Are you thinking about this, how this changes or accelerates everything you’re thinking about?
HERMINIA IBARRA:
We’re thinking about it as an institution at London Business School. I’m trying to use it as much as I can. I’m interested in how it’s changing people’s jobs.
From my perspective, what I’m interested in is how it’s going to transform how people work together. Who does what? What organizations emerge? We don’t know the answers to those questions. We know we need to be asking big questions about alignment with values. We know, from the whole wave of digital transformation, that there’s the technological part, but then there’s the whole other part, which is how it’s used. Is the organization able to use it? Are people able to adapt and make the most of it? All of those things remain to be seen. But certainly, it is worth experimenting with, keeping an eye on it, studying, asking the good questions.
ADI IGNATIUS:
So here’s a question related to technology. This is from Bhaskaran in Bangalore. Bhaskaran says that after working for 21 years in HR they decided to move to a smaller organization, expecting it to be nimble, agile and all that. It turned out to be highly toxic. Bhaskaran longs for a new role and organization, but has this constant fear of uncertainty. How does one deal with this inevitable fear of uncertainty when one is thinking about making a move?
HERMINIA IBARRA:
Completely understandable. Unfortunately, often the process of making a career change can be one step forward, two steps back. Now you’ve learned something, and I think part of what you’ve learned is that you need to really research much more carefully the context you’re going to, and get a flavor of them as much as you possibly can. Now you’ve learned to inquire much more about culture, to talk to the people, to research the organization. All of that is really important.

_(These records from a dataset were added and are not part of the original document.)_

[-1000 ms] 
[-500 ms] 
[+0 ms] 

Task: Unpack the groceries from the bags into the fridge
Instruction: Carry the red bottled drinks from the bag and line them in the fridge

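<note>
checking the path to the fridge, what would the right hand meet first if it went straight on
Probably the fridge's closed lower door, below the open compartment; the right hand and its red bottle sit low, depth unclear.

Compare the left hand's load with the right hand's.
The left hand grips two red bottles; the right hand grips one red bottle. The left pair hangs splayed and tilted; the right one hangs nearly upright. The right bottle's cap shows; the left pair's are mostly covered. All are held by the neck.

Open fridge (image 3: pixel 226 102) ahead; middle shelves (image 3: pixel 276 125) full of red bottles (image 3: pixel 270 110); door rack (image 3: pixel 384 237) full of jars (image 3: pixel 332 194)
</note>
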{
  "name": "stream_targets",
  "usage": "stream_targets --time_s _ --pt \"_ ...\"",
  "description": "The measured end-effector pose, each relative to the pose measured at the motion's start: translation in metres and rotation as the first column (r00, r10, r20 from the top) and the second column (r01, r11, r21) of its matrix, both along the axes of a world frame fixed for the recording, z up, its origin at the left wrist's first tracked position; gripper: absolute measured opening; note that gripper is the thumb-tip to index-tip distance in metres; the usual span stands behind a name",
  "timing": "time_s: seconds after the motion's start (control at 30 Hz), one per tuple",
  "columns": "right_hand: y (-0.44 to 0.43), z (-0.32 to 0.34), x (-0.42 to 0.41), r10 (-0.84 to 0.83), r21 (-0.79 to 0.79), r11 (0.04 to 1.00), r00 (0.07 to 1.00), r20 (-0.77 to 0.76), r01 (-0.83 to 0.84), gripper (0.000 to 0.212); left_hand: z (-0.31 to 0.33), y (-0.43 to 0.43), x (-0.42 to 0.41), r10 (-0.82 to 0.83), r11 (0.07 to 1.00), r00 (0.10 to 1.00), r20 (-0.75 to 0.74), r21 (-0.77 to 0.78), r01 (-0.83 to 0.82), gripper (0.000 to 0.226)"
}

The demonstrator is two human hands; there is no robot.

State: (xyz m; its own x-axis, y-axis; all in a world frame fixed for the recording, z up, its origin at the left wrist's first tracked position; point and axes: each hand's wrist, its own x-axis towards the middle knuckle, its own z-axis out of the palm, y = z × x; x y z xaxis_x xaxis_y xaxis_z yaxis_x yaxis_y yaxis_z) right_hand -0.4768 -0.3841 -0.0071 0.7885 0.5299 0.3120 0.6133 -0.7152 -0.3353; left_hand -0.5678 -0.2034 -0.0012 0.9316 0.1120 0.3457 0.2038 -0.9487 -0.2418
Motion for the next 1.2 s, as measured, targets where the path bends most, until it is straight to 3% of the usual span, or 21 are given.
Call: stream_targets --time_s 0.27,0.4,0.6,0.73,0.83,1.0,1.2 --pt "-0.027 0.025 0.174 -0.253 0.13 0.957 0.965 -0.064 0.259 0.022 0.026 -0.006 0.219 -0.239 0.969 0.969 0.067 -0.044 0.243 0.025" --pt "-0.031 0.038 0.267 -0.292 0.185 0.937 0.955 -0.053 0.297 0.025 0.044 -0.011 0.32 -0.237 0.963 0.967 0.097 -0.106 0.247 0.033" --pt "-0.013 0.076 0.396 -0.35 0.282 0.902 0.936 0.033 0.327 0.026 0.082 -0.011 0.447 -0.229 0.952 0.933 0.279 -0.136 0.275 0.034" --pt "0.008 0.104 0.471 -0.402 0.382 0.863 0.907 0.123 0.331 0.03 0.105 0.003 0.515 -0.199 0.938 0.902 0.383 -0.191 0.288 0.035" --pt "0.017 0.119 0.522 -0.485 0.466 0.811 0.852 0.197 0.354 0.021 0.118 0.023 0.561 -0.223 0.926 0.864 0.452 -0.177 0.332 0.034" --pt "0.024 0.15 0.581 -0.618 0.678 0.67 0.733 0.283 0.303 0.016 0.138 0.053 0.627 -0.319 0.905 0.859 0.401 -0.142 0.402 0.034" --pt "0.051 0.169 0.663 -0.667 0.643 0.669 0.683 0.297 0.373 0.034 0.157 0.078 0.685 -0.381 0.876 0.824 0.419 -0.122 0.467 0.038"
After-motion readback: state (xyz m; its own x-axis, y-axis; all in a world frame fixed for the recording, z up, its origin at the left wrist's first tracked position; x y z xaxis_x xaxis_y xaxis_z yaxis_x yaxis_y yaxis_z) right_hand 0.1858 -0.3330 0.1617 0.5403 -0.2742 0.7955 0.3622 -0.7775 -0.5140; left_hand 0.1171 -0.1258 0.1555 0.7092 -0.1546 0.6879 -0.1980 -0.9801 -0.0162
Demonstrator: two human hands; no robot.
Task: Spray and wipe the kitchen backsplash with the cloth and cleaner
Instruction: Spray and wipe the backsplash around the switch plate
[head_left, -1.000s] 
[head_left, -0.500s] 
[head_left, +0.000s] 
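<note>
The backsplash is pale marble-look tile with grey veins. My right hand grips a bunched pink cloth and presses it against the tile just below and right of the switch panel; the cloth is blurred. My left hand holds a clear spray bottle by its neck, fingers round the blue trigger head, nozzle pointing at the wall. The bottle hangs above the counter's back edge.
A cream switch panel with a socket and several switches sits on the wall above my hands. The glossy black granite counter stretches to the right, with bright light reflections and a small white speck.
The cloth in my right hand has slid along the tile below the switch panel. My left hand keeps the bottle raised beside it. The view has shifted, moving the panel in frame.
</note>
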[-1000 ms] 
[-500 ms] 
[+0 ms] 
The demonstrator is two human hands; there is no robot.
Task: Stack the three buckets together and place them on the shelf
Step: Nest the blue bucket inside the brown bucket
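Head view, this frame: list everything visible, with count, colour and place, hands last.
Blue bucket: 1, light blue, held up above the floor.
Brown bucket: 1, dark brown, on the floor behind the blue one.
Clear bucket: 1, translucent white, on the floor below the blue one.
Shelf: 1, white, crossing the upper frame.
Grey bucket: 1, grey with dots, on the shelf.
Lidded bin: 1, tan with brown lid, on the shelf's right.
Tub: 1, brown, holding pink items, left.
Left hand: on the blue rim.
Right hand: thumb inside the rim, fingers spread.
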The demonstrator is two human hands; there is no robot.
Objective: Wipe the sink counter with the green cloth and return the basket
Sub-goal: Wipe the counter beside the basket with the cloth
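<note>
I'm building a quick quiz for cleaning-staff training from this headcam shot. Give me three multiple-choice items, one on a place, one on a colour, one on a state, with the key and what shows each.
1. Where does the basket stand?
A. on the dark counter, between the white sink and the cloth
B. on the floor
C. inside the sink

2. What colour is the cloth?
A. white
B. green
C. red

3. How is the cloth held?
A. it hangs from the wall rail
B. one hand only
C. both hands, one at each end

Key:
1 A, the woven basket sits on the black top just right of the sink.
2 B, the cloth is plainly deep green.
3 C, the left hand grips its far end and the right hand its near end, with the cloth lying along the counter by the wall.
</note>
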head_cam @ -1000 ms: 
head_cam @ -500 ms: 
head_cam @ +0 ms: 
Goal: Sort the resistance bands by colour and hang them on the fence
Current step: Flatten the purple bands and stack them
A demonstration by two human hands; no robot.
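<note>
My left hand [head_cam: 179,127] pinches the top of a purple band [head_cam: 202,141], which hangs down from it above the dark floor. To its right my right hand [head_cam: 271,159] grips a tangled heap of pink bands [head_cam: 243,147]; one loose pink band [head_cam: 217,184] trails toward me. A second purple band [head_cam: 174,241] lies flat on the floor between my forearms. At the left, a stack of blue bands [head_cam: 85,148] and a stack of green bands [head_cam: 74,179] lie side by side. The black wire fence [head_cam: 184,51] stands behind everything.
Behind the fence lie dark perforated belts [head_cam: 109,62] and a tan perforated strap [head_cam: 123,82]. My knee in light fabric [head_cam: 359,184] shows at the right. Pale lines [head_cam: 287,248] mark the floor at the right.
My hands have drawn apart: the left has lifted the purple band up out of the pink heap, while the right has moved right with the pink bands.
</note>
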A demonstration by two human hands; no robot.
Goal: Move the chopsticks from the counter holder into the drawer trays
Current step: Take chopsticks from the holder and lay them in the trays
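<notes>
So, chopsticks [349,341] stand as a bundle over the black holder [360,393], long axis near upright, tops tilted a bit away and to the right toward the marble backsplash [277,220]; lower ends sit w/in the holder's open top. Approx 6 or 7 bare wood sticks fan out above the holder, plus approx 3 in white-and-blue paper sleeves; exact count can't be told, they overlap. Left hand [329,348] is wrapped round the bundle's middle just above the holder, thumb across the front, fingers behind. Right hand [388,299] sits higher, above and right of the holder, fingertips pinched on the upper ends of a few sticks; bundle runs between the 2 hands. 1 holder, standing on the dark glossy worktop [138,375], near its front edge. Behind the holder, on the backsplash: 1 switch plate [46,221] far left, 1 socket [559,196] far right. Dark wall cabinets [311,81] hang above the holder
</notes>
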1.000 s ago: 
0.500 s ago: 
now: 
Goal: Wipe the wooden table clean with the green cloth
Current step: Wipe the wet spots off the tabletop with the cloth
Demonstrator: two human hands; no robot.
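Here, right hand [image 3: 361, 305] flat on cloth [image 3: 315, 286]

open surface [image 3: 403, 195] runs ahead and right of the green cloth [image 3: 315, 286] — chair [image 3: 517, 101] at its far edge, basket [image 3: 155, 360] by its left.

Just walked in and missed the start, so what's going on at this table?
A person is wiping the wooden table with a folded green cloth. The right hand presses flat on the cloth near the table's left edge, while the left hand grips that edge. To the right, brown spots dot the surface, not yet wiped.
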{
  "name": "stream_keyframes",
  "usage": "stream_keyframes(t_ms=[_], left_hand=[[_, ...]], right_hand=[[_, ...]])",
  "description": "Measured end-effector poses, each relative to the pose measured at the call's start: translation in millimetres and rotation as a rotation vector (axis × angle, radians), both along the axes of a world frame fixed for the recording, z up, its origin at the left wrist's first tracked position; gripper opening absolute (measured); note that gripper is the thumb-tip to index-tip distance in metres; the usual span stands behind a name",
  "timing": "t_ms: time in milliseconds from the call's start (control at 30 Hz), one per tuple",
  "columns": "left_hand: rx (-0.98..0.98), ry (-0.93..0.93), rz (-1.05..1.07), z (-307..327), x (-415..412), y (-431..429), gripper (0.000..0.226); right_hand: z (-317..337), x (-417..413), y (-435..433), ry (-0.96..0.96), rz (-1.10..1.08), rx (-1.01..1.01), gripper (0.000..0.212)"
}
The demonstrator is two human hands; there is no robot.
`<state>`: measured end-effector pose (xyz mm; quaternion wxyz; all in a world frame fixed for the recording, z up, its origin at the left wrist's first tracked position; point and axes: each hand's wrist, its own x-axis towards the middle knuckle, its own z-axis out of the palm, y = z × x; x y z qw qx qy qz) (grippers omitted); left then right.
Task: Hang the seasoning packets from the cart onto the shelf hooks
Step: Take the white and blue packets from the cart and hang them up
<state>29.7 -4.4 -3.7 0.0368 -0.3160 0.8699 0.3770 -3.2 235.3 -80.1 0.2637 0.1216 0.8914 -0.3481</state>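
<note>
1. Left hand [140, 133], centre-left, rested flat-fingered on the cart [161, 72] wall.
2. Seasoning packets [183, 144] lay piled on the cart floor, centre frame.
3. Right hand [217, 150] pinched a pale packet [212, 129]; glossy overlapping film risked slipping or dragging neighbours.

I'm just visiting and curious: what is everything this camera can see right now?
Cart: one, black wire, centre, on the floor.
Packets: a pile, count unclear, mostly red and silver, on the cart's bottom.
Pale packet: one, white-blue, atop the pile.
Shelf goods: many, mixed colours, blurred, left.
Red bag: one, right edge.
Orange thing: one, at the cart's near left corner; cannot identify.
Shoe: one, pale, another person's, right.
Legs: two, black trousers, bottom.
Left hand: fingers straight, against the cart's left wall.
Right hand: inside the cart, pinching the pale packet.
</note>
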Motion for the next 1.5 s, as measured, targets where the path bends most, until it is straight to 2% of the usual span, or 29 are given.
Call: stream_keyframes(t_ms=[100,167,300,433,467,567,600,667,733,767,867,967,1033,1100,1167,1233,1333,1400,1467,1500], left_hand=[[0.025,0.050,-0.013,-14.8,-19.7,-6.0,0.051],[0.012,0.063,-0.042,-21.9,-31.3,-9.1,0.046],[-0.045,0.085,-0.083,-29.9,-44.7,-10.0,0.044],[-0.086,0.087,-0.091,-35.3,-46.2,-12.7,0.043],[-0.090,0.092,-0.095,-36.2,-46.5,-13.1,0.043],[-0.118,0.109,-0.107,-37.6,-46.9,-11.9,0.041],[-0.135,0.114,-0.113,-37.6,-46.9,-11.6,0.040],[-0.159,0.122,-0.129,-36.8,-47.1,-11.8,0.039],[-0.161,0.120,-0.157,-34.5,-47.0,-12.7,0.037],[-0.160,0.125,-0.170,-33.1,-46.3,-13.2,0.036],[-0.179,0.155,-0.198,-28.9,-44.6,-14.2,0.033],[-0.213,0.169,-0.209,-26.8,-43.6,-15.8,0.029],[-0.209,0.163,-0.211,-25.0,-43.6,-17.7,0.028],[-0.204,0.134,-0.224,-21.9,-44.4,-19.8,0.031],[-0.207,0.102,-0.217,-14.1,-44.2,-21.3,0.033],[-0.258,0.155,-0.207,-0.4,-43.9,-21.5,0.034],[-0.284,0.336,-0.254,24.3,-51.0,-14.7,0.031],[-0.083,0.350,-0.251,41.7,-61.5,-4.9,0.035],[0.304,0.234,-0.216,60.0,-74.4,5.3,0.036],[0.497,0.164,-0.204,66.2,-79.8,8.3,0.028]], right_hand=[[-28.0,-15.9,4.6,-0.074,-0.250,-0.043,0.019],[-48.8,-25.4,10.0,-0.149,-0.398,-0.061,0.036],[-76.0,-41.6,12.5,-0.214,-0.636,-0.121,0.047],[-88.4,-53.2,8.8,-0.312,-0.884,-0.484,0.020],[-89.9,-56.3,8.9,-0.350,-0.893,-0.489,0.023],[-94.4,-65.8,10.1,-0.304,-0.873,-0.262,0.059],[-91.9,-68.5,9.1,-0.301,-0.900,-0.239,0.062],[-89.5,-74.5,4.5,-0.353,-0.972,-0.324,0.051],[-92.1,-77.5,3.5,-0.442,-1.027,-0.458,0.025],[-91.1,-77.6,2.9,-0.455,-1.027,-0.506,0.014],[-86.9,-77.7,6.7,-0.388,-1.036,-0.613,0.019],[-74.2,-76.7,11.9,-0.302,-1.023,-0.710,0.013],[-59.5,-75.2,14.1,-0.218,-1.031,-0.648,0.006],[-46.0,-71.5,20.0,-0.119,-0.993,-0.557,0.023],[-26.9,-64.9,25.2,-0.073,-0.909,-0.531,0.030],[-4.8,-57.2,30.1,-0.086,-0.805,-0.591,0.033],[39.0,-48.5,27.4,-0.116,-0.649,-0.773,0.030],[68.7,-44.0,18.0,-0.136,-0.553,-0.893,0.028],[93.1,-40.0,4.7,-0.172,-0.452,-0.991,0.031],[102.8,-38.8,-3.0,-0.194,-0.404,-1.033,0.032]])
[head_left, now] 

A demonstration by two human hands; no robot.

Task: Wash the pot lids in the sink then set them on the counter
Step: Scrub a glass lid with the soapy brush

It’s one of the reasons why, in studies I’ve done, oftentimes the uncertainty of “I don’t know what I want, I don’t know how long this is going to take,” starts to get at people. And then all of a sudden an option comes up, an offer, with this smaller, more nimble firm, and it’s the savior. So they take it, because otherwise they’re still in the throes of “What am I going to do?”, without researching it as much as they might. Without really asking, “What matters to me?” It’s really important to make time for that.
In any case, you’re out of there. And so, by necessity, you’re going to deal with uncertainty, but maybe research a bit more carefully.
ADI IGNATIUS:
We’re talking about two things. One is how to think about a career transition moment, how to be proactive and smart about that. But then, alright, you’ve made the move. How do you transition successfully into this new role?
I’d love to hear you talk a little bit more about that. We’ve made the move from Company A to Company B. How long should we give ourselves? How tough should we be on ourselves? Should we read The First 90 Days? How do we transition successfully?
HERMINIA IBARRA:
The First 90 days remains the Bible on that topic. What he says to start with, which also goes to the previous question, is the first 90 days actually starts way before, with doing your homework and talking to people and finding out the stakeholders. There’s this lovely idea about, I think it’s the five conversations that you need to be able to have with your boss or whoever your key stakeholders are about what the expectations are about how you’re going to be measured, about the key topics, so that you’re going in recognizing the interdependence between your success and that of other people in the organization.
ADI IGNATIUS:
Let’s shift gears to talk about authenticity, another topic that you have researched and written a lot about. Most conversations that I have about leadership at some point evolve into a conversation about the need for total authenticity at work. My sense is you have a more complicated take on all this. How should leaders think about the authenticity question?
HERMINIA IBARRA:
This total authenticity stuff drives me nuts. What is total authenticity? Is it to say whatever crosses your mind? Is it to dress how you might dress at home on a Sunday to go take a walk in the park? What does that mean? I think there’s a lot of fluff in all of this. What’s the definition of authenticity? Is it a trait? Is it an outcome, a process of learning about yourself and trying to be as much yourself as possible?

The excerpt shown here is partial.